Animal welfare, as you are acutely aware, is a topical subject in the European Union.  You are a beacon of compassion in a world becoming so inured to suffering; people will look to you for guidance in animal welfare; yours is the task of articulating the case of the animal.  I know that, in you - our veterinary surgeons - the animal has a powerful advocate.

A feature of modern economics is the freer movement of animals, especially since the opening of the Single Market.  This brings into sharper focus the sense of responsibility characteristic of your profession.  The integrity and professionalism which you bring to bear in the exercise of your veterinary duties will, I know, continue to be to the forefront in maintaining the health and welfare of our horses so as to ensure that their movement is as unproblematic as possible. 

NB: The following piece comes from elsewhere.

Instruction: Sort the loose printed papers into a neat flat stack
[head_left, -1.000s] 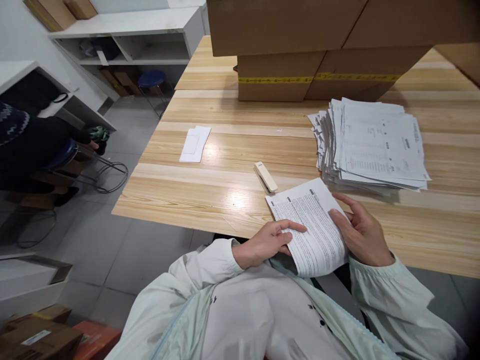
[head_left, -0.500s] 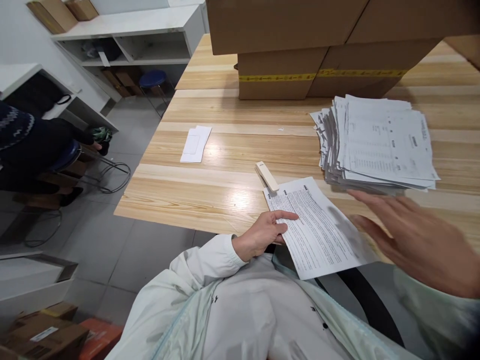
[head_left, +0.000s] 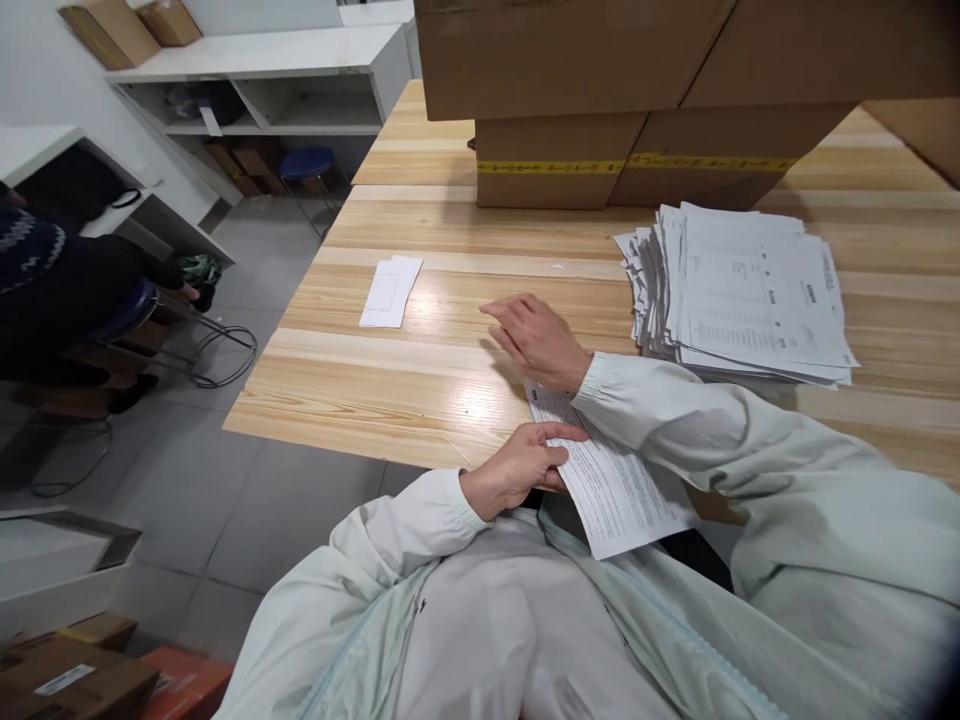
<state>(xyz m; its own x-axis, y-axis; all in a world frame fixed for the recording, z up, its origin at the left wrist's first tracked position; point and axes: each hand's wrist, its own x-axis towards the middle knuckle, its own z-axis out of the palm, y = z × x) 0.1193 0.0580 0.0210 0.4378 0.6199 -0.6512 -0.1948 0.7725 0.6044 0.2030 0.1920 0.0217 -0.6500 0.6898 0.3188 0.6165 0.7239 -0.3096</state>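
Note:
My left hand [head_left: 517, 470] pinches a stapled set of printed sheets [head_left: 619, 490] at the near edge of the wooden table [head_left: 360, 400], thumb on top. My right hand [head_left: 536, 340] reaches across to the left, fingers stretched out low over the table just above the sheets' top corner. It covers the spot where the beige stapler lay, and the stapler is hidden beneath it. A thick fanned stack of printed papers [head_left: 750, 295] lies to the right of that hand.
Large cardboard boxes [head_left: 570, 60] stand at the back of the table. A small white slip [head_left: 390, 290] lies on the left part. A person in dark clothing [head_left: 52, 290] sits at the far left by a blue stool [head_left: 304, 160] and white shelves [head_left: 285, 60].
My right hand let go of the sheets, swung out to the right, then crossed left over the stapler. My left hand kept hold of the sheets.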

I take the opportunity to say a special word about the British Equine Veterinary Association.  I know that BEVA was established in 1961 as a  response to a new awareness of the horse for recreational purposes in place of the agricultural role which horses lost owing to mechanisation.  The Association also set out to address the dearth of experienced equine practitioners which arose in the 1950's.  BEVA has now reached its thirty-third year - a whole generation in human terms.  In that time span it has been to the forefront in representing and advancing the interests of the horse.  This is borne out, for example, by the launching of the Equine Veterinary Journal - a publication which commands worldwide attention.  The diversity of BEVA activities - scientific enquiry, regulation, education, international relations - all point to the well deserved respect which the Association enjoys in its chosen field and set it well on course to meet its fiftieth anniversary. 

In conclusion, I must mention a film of the nineteen-fifties called "The March Hare".  It starred one of Ireland's finest actors, Cyril Cusack, and was shown on television last year.  You may ask what has all this got to do with horses!  Well, it tells about a young horse of uncertain racing promise which was brought from England to Ireland to be trained by Cyril.  Cyril has a secret word which, if whispered in a horse's ear, would make the animal win the race.  The point I wish to make is that this is perfectly true: the Irish have such a secret word.  I would earnestly ask you not to abuse our hospitality by trying to find out what that word is!  Otherwise I wish you well in your endeavours and I sincerely hope that you will have an informative and enjoyable stay in Ireland.